Succession Planning (Encyclopedia of Management)
Succession planning is a critical part of the human resources planning process. Human resources planning (HRP) is the process of having the right number of employees in the right positions in the organization at the time that they are needed. HRP involves forecasting, or predicting, the organization's needs for labor and supply of labor and then taking steps to move people into positions in which they are needed.
Succession planning is the systematic process of defining future management requirements and identifying candidates who best meet those requirements. Succession planning involves using the supply of labor within the organization for future staffing needs. With succession planning, the skills and abilities of current employees are assessed to see which future positions they may take within the organization when other employees leave their positions. Succession planning is typically used in higher-level organizational positions, such as executive-level positions. For instance, if a company predicts that its Chief Executive Officer will retire in the near future, the organization may begin looking months or even years in advance to determine which current employee might be capable of taking over the position of the CEO.
Succession planning is aimed at promoting individuals within the organization and thus makes use of internal selection. Internal selection, as opposed to hiring employees from outside the organization, has a number of benefits and drawbacks. With internal selection, the organization is aware of current employees' skills and abilities, and therefore is often better able to predict future performance than when hiring from the outside. Because of access to annual performance appraisals and the opinions of the employee's current managers, the company can have a fairly accurate assessment of the employee's work capabilities. Additionally, the organization has trained and socialized the employee for a period of time already, so the employee is likely to be better prepared for a position within the organization than someone who does not have that organizational experience. Finally, internal selection is often motivating to others in the organizationpportunities for advancement may encourage employees to perform at a high level.
Despite its many advantages, internal selection can also have some drawbacks. While the opportunities for advancement may be motivating to employees who believe that they can move up within the organization at a future date, those employees who feel that they have been passed over for promotion or are at a career plateau are likely to become discouraged and may choose to leave the organization. Having an employee who has been trained and socialized by the organization may limit the availability of skills, innovation, or creativity that may be found when new employees are brought in from the outside. Finally, internal selection still leaves a position at a lower level that must be staffed from the outside, which may not reduce recruitment and selection costs.

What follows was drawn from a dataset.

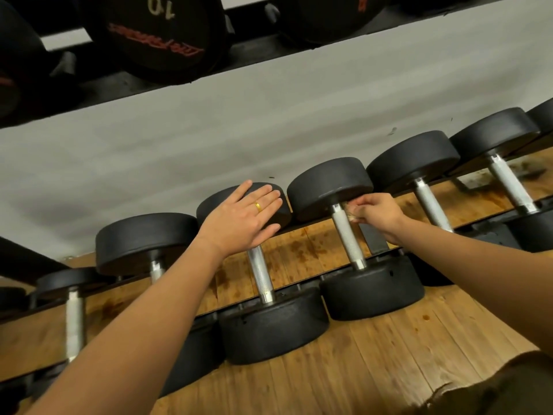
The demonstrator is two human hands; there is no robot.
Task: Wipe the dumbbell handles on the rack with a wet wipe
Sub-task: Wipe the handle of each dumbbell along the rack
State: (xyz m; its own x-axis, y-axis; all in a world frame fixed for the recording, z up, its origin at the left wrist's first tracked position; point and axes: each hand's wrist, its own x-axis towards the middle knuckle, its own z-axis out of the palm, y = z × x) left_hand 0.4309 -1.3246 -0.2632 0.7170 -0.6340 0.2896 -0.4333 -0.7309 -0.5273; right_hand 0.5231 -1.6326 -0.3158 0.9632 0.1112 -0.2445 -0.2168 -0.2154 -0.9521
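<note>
**Small wipe, rough steel, round weights**

The rack [375,238] held a row of round-headed black dumbbells on its lower rails above a stained wooden floor [389,354]. Larger weights [158,34] sat on the tier overhead. The dumbbell being cleaned [371,289] lay across the rails just right of centre. Its knurled handle [347,235] was bare along most of its length.

The left hand [242,217] lay flat with straight fingers on the far head of the neighbouring dumbbell [284,220], holding nothing. The right hand [380,214] pinched a crumpled, brownish wet wipe [353,212] against the top of the handle, just under the far head.

Several things could have gone wrong from there:
- The wad was small, so it could snag or shred on the knurling.
- A one-sided pass would likely miss the underside of the handle.
- The wipe already looked soiled, so it might smear grime instead of lifting it.
- Only the neighbour was steadied, so a firm stroke could roll the round heads and pinch fingers against the next head.
- A head lifted carelessly might meet the tier above.
</note>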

Many companies organize their management training and development efforts around succession planning. However, not all organizations take a formal approach to it, and instead do so very informally, using the opinions of managers as the basis for promotion, with little consideration of the actual requirements of future positions. Informal succession planning is likely to result in managers who are promoted due to criteria that are unrelated to performance, such as networking within and outside of the organization. Organizations would be better served by promoting managers who were able to successfully engage in human resource management activities and communicate with employees. Poor succession planning, such as just described, can have negative organizational consequences. Research indicates that poor preparation for advancement into managerial positions leaves almost one-third of new executives unable to meet company expectations for job performance. This may have negative repercussions for the newly promoted manager, the other employees, and the company's bottom line.

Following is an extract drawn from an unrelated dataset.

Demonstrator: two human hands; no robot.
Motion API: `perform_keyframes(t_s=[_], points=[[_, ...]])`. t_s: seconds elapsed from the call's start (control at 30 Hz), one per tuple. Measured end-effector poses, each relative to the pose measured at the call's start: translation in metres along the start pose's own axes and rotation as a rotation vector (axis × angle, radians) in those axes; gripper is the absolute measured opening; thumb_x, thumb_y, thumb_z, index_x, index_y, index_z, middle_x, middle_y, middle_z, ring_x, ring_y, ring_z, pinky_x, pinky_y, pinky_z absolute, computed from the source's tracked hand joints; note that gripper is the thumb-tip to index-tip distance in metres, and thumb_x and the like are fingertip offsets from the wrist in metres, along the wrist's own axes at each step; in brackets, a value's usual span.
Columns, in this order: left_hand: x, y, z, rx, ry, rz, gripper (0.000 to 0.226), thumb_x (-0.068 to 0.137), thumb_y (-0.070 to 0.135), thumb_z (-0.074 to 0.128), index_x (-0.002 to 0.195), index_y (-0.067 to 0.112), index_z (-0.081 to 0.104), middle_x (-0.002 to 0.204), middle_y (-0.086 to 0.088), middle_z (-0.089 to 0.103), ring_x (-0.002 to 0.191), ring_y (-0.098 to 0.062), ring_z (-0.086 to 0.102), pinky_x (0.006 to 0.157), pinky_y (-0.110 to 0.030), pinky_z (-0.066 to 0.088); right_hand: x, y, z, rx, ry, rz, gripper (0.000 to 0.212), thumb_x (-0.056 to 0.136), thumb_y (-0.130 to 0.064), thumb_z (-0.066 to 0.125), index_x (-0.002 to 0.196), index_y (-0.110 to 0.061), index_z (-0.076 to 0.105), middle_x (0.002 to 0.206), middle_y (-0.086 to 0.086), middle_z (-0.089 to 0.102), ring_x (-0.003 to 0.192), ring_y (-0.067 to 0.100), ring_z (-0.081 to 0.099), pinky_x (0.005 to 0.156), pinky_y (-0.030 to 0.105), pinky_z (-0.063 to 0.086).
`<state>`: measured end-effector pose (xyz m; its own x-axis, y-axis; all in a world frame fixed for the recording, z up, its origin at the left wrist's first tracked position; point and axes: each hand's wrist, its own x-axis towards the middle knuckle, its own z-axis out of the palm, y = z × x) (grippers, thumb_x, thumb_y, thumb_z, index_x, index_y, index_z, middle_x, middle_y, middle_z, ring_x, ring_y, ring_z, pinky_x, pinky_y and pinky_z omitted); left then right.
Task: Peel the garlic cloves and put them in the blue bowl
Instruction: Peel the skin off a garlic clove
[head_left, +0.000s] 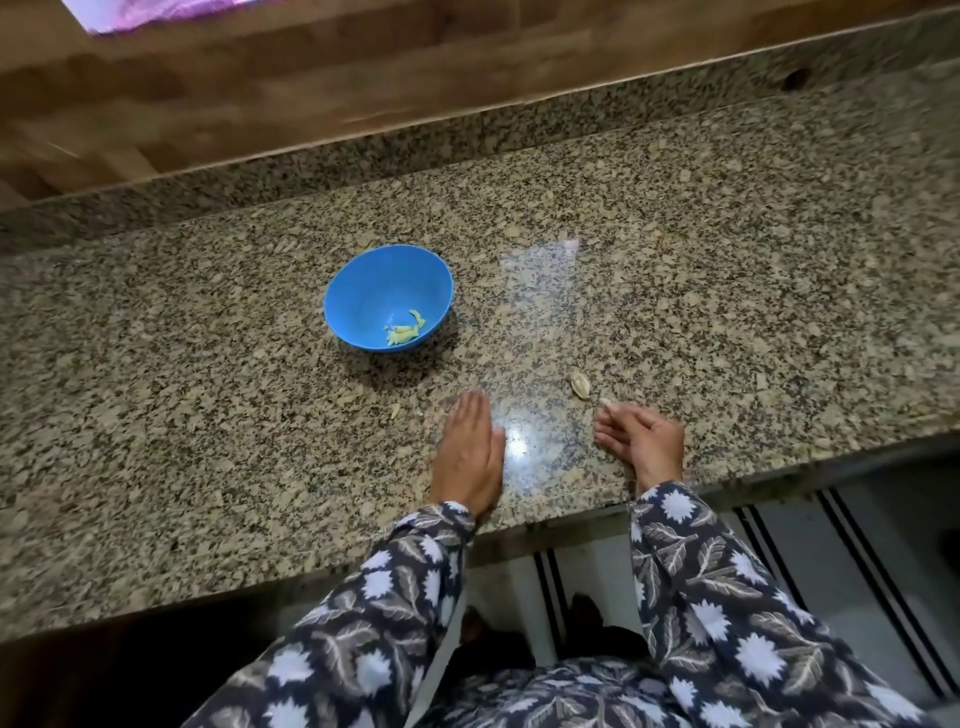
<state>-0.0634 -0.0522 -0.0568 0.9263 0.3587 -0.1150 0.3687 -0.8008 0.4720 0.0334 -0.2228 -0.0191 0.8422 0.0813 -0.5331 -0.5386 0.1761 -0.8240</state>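
While the granite counter (208, 467) fills most of the view, the blue bowl (363, 280) sits at 10 o'clock from the hands w/ a few pale peeled cloves (402, 332) inside, so task's prob. partly done. Left hand (470, 457) lies flat, fingers straight, holding nothing. Right hand (644, 441), at 3 o'clock of it, has fingers loosely curled; can't tell if it pinches anything. Unpeeled-looking clove (581, 384) waits at 10 o'clock of right hand, w/ a tiny bit (605, 401) just beside the fingertips.

Blue bowl (363, 280) holds peeled cloves (405, 330); left hand (470, 457), right hand (644, 441) relaxed over counter (208, 415).
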Motion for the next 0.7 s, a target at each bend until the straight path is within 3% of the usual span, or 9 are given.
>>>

STEPS IN SUCCESSION PLANNING
There are several steps in effective succession planning: human resources planning, assessing needs, developing managers, and developing replacement charts and identifying career paths.
HUMAN RESOURCES PLANNING.
Engaging in human resources planning by forecasting the organization's needs for employees at upper levels is the first step in succession planning. Some staffing needs can be anticipated, such as a known upcoming retirement or transfer. However, staffing needs are often less predictablerganizational members may leave for other companies, retire unexpectedly, or even die, resulting in a need to hire from outside or promote from within. The organization should do its best to have staff available to move up in the organization even when unexpected circumstances arise. Thus, accurate and timely forecasting is critical.
ASSESSING NEEDS AND DEVELOPING REPLACEMENT CHARTS.
The second major step for succession planning is to define and measure individual qualifications needed for each targeted position. Such qualifications should be based on information from a recent job analysis. Once these qualifications are defined, employees must be evaluated on these qualifications to identify those with a high potential for promotion. This may involve assessing both the abilities and the career interests of employees. If a lower-level manager has excellent abilities but little interest in advancement within the organization, then development efforts aimed at promotion will be a poor investment.
To determine the level of abilities of employees within the organization, many of the same selection tools that are used for assessing external candidates can be used, such as general mental ability tests, personality tests, and assessment centers. However, when selecting internally, the company has an advantage in that it has much more data on internal candidates, such as records of an employee's career progress, experience, past performance, and self-reported interests regarding future career steps.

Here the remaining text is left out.